It can be seen that the fusion method of summing the feature map weights and taking the mean value is more effective, while the feature fusion method of taking the absolute value maximum is not effective. This is because the operation of taking the absolute value erases the negative values in the weights, which causes feature loss, which is also contrary to the original intention of using the TLU activation function in the first two convolutional layers of the HPF-Enhanced Model. We continue the experiments with Yedroudj-Net as the benchmark model to explore how best to use these fusion methods together, and to determine whether it is better to use the fusion method of summing and averaging the feature map weights or to use all three fusion methods. In addition to the feature maps after fusion, do the 30 feature maps generated by the original 30 SRM filters need to be retained? The results are shown in Table 4; we applied the fusion method to all applicable filter banks, i.e., all filter banks containing multiple filters. In the names of the models in the table, the notations “Add”, “Mean”, and “AbsMax” represent the models using the fusion methods of adding the weights of the feature maps, taking the mean value, and taking the absolute maximum value, respectively, while the “*” symbol represents the models retaining the feature maps generated by the original 30 filters, which coexist with the feature maps generated by the fusion methods, and the models without the “*” symbol discard the output of the 30 original feature maps.

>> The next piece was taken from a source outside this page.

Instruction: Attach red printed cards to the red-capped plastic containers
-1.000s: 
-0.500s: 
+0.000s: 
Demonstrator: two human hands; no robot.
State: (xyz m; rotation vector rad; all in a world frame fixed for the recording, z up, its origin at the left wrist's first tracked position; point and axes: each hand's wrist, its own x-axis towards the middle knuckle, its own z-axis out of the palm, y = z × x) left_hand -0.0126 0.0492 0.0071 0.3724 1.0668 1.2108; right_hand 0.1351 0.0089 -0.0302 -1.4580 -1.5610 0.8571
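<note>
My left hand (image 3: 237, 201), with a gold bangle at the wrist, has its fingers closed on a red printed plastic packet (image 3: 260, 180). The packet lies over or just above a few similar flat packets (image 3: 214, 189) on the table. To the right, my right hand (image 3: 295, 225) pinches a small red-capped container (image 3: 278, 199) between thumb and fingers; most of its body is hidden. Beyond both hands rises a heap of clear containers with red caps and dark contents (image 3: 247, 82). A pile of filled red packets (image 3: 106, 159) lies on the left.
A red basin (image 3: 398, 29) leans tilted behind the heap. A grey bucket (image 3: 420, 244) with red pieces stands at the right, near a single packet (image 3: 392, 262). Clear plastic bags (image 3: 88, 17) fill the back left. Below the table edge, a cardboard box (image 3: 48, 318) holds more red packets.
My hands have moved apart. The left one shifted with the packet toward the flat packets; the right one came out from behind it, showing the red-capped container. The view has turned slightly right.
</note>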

From the results, we find that using an additional fusion method of taking the absolute maximum value does not bring a considerable improvement to the model, but it increases the computational effort by adding five channels in the preprocessing layer, so the method of taking the absolute maximum value can be discarded. Moreover, it can be seen that discarding the original 30 feature maps does not significantly reduce the detection accuracy, but it can greatly reduce the number of output channels in the preprocessing layer to improve the performance—even the model with the highest accuracy also discarded the original 30 feature maps. The Yedroudj-Add-Mean-Model performs well on both the validation and test sets and shows minimal accuracy degradation on the test set, so the HPF-Enhanced Model uses only the feature maps produced by the two fusion methods of summing feature map weights and taking the mean as the output of the preprocessing layer.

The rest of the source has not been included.